■ **About this task**: Your task is to copy the listing exactly. Drop any pictures from the copy.
BEGIN Data
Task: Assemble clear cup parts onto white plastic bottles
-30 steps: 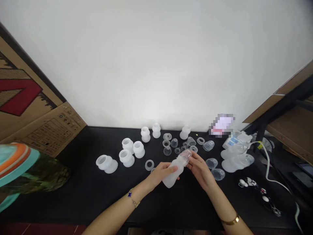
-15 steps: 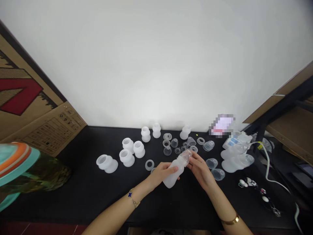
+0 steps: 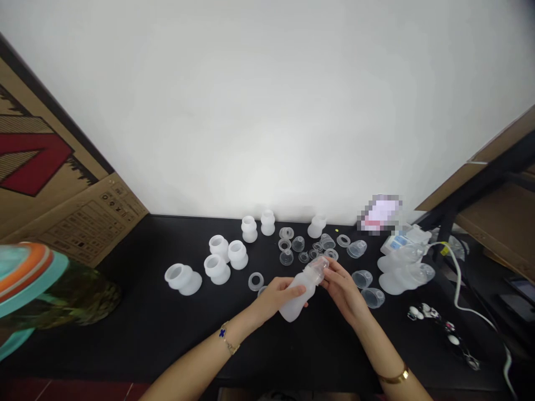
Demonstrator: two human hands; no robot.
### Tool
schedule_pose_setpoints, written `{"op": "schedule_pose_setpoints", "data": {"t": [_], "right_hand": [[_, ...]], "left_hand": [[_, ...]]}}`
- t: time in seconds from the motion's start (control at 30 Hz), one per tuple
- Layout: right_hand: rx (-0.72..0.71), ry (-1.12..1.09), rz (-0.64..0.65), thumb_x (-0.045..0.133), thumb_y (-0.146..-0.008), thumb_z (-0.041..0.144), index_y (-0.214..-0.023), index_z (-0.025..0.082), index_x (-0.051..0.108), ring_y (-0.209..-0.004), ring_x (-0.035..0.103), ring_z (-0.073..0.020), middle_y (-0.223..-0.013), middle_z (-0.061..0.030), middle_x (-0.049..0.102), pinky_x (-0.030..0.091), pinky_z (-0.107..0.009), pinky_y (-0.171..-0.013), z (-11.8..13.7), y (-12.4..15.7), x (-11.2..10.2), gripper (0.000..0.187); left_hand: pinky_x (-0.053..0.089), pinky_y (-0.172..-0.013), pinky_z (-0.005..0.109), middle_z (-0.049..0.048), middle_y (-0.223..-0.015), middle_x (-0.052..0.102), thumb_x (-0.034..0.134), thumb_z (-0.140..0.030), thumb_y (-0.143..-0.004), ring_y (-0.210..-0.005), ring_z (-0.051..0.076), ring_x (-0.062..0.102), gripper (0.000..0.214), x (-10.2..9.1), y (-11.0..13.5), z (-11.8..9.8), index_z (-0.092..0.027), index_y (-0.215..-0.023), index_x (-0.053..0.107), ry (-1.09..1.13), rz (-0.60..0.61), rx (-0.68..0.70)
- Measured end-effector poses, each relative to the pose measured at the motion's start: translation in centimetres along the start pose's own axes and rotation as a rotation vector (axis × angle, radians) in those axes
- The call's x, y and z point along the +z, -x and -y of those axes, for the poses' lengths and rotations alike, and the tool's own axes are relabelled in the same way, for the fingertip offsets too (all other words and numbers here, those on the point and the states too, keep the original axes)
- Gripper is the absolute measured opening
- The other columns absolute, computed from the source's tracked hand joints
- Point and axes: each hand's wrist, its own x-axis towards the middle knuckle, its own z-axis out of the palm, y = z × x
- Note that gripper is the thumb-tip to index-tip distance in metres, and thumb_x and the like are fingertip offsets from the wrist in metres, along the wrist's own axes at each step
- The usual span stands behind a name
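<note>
A translucent white baby bottle [image 3: 293,303] is tilted over the black table, its top pointing up and right. My left hand [image 3: 279,295] is wrapped round its body, thumb on the near side. At the top end sits a clear cap [image 3: 319,268], which the fingers of my right hand [image 3: 339,287] grip from the right. Just behind the hands lie several small clear nipples and rings, among them a clear ring [image 3: 343,240]. To the right of my right hand lie clear domed caps [image 3: 361,278]. Another ring [image 3: 256,281] lies left of my left hand.
Several open white bottles [image 3: 217,268] stand at left and along the wall; one bottle [image 3: 184,279] leans at far left. Capped bottles [image 3: 405,277] lie at right by a white cable [image 3: 460,295] and a beaded strap [image 3: 453,338]. A large teal-lidded jug [image 3: 62,289] and cardboard box [image 3: 83,223] flank the left.
Almost nothing differs. Both hands keep the same hold on the bottle and its cap, with only a very slight shift of the bottle.
</note>
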Motion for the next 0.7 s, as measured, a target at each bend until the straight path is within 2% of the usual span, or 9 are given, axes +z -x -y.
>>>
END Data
■ **Response**:
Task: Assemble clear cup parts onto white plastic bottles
-30 steps: 
-15 steps: 
+0 steps: 
Demonstrator: two human hands; no robot.
### Tool
schedule_pose_setpoints, written `{"op": "schedule_pose_setpoints", "data": {"t": [_], "right_hand": [[_, ...]], "left_hand": [[_, ...]]}}`
- t: time in seconds from the motion's start (control at 30 Hz), one per tuple
- Layout: right_hand: rx (-0.72..0.71), ry (-1.12..1.09), rz (-0.64..0.65), thumb_x (-0.045..0.133), thumb_y (-0.146..-0.008), thumb_z (-0.041..0.144), index_y (-0.214..-0.023), index_z (-0.025..0.082), index_x (-0.051..0.108), ring_y (-0.209..-0.004), ring_x (-0.035..0.103), ring_z (-0.073..0.020), middle_y (-0.223..-0.013), middle_z (-0.061..0.030), middle_x (-0.049..0.102), pinky_x (-0.030..0.091), pinky_z (-0.107..0.009), pinky_y (-0.171..-0.013), z (-11.8..13.7), y (-12.4..15.7), x (-11.2..10.2), gripper (0.000..0.187); left_hand: pinky_x (-0.053..0.089), pinky_y (-0.172..-0.013), pinky_z (-0.005..0.109), middle_z (-0.049..0.048), middle_y (-0.223..-0.015), middle_x (-0.052..0.102), thumb_x (-0.034..0.134), thumb_z (-0.140..0.030), thumb_y (-0.143..-0.004), ring_y (-0.210..-0.005), ring_z (-0.051..0.076), ring_x (-0.062..0.102), gripper (0.000..0.214), x (-10.2..9.1), y (-11.0..13.5), z (-11.8..9.8), index_z (-0.092..0.027), index_y (-0.215..-0.023), index_x (-0.053..0.107), ry (-1.09..1.13), rz (-0.60..0.61), rx (-0.68..0.70)
- Measured end-effector poses, each relative to the pose measured at the motion's start: translation in centimetres along the start pose's own axes and rotation as a rotation vector (axis × angle, radians) in those axes
- The call's x, y and z point along the +z, -x and -y of those axes, for the poses' lengths and rotations alike, and the tool's own axes are relabelled in the same way, for the fingertip offsets too (all other words and numbers here, those on the point and the states too, keep the original axes)
- Gripper is the absolute measured opening
- The other columns absolute, computed from the source's tracked hand joints
- Point and axes: each hand's wrist, its own x-axis towards the middle knuckle, its own z-axis out of the palm, y = z × x
- Note that gripper is the thumb-tip to index-tip distance in metres, and thumb_x and the like are fingertip offsets from the wrist in metres, along the wrist's own axes at each step
- The usual span stands behind a name
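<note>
A translucent white baby bottle [image 3: 293,303] is tilted over the black table, its top pointing up and right. My left hand [image 3: 279,295] is wrapped round its body, thumb on the near side. At the top end sits a clear cap [image 3: 319,268], which the fingers of my right hand [image 3: 339,287] grip from the right. Just behind the hands lie several small clear nipples and rings, among them a clear ring [image 3: 343,240]. To the right of my right hand lie clear domed caps [image 3: 361,278]. Another ring [image 3: 256,281] lies left of my left hand.
Several open white bottles [image 3: 217,268] stand at left and along the wall; one bottle [image 3: 184,279] leans at far left. Capped bottles [image 3: 405,277] lie at right by a white cable [image 3: 460,295] and a beaded strap [image 3: 453,338]. A large teal-lidded jug [image 3: 62,289] and cardboard box [image 3: 83,223] flank the left.
Almost nothing differs. Both hands keep the same hold on the bottle and its cap, with only a very slight shift of the bottle.
</note>
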Motion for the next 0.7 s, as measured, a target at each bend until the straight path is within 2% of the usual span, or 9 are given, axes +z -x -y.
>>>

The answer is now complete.